The month of October is observed as breast cancer awareness month. It started on October 1 and will end on October 31. The month is all about spreading awareness about the early detection of the cancer and how to further prevent it.
According to WHO, there are about 1.38 million new cases and 4,58,000 deaths from breast cancer each year (IARC Globocan, 2008). Breast cancer is by far the most common cancer in women worldwide. While certain causes of breast cancer include those that cannot be controlled – such as age, gender, history of the disease in the family genetics, etc, certain mistakes can increase the risk of the disease, or cause complications due to it.

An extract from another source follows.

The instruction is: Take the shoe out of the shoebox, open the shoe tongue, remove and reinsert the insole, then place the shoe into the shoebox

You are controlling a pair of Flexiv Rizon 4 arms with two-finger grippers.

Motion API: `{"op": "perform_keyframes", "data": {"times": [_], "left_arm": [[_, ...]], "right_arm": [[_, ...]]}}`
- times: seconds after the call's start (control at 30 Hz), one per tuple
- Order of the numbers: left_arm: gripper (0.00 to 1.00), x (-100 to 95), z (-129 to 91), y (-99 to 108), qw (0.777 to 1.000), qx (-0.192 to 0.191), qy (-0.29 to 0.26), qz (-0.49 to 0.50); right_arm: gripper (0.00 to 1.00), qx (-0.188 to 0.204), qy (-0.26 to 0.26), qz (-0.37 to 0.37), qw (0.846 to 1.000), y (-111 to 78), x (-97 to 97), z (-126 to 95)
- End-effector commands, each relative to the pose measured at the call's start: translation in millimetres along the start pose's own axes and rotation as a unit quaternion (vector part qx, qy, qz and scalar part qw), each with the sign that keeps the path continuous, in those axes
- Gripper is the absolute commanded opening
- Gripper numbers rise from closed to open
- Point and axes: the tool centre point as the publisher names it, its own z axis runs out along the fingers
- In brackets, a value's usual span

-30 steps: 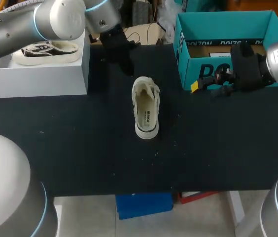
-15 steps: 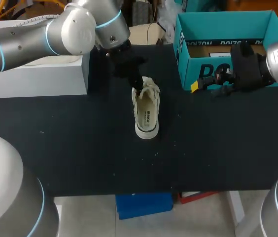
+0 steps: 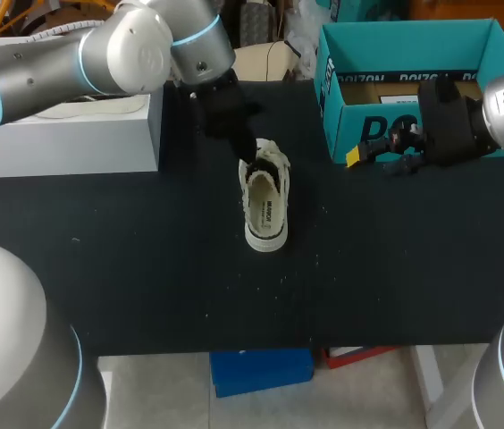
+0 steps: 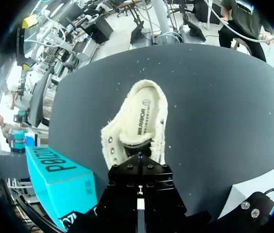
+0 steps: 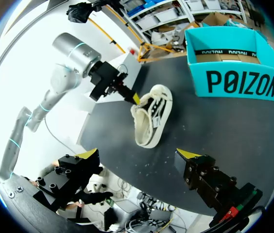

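Observation:
A cream low-top shoe (image 3: 265, 201) stands upright mid-table, heel toward the front edge, its insole showing in the left wrist view (image 4: 142, 114). My left gripper (image 3: 254, 164) comes down from the back left, fingers shut together, with its tips poked into the laced front of the shoe beneath the tongue; the tips are hidden in the left wrist view. In the right wrist view a yellow tip of the left gripper (image 5: 134, 97) shows at the shoe (image 5: 151, 116). My right gripper (image 3: 368, 152) hangs open and empty in front of the teal shoebox (image 3: 413, 125).
A white box (image 3: 64, 134) sits at the back left, partly covered by my left arm. The teal shoebox (image 5: 239, 73) stands open at the back right, with brown card inside.
My left gripper has come forward and down from behind the shoe into its laced front end. The shoe and the right arm have stayed put.

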Motion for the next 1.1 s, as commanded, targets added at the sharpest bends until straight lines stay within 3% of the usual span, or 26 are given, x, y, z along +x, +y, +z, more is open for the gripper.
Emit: {"op": "perform_keyframes", "data": {"times": [0.03, 0.27, 0.5, 0.57, 0.7, 0.77, 0.8, 0.83, 0.87, 0.9, 0.93, 1.1], "left_arm": [[0.0, 9.0, -40, -15, 0.999, -0.034, -0.004, -0.009], [0.0, 7.1, -39, -10, 0.999, -0.041, -0.003, -0.029], [0.0, 23.8, -37, -17, 0.993, -0.039, 0.022, -0.107], [0.09, 27.8, -38, -19, 0.988, -0.041, 0.022, -0.145], [0.07, 41.3, -45, -27, 0.967, -0.038, -0.013, -0.252], [0.14, 48.4, -47, -34, 0.955, -0.033, -0.039, -0.293], [0.12, 52.9, -47, -38, 0.949, -0.026, -0.04, -0.312], [0.23, 56.8, -46, -42, 0.944, -0.024, -0.047, -0.325], [0.41, 60.1, -46, -44, 0.942, -0.026, -0.057, -0.33], [0.84, 63.3, -46, -46, 0.94, -0.025, -0.063, -0.334], [1.0, 65.1, -48, -49, 0.94, -0.026, -0.069, -0.333], [1.0, 65.1, -48, -49, 0.94, -0.026, -0.069, -0.333]], "right_arm": [[1.0, 0.0, -0.001, 0.0, 1.0, 0.0, 0.5, 0], [1.0, 0.0, -0.001, 0.0, 1.0, 0.0, 0.5, 0], [1.0, 0.0, -0.001, 0.0, 1.0, 0.0, 0.5, 0], [1.0, 0.0, -0.001, 0.0, 1.0, 0.0, 0.5, 0], [1.0, 0.0, -0.001, 0.0, 1.0, 0.0, 0.5, 0], [1.0, 0.0, -0.001, 0.0, 1.0, 0.0, 0.5, 0], [1.0, 0.0, -0.001, 0.0, 1.0, 0.0, 0.5, 0], [1.0, 0.0, -0.001, 0.0, 1.0, 0.0, 0.5, 0], [1.0, 0.0, -0.001, 0.0, 1.0, 0.0, 0.5, 0], [1.0, 0.0, -0.001, 0.0, 1.0, 0.0, 0.5, 0], [1.0, 0.0, -0.001, 0.0, 1.0, 0.0, 0.5, 0], [1.0, 0.0, -0.001, 0.0, 1.0, 0.0, 0.5, 0]]}}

Lack of awareness and absence of organized nationwide population-based breast cancer screening programme are the main reasons accounting for late presentation.
Well, breast cancer is not only confined to women. Men can also fall prey to the disease. In fact, 1 % of all breast cancers detected occur in men. The breasts of an adult man are similar to the breasts of a girl before puberty. In girls, this tissue grows and develops, but in men, it doesn’t.
But because it is still breast tissue, men can get breast cancer. Men get the same types of breast cancers that women do, but cancers involving the parts that make and store milk are rare.
Symptoms of Breast Cancer in men:
Signs and symptoms of male breast cancer can include:
- A painless lump or thickening in your breast tissue
- Changes to the skin covering your breasts, such as dimpling, puckering, redness, or scaling
- Changes to your nipple, such as redness or scaling, or a nipple that begins to turn inward
- Discharge from your nipple
Causes of Breast Cancer in men:
According to experts, male breast cancer occurs when some breast cells divide more rapidly than healthy cells do. The accumulating cells form a tumor that may spread (metastasize) to nearby tissue, to the lymph nodes, or other parts of the body.
Diagnosis and Treatment:
The same techniques that are used to diagnose breast cancer in women are used in men: physical exams, mammography, and biopsies (examining small samples of tissue under a microscope).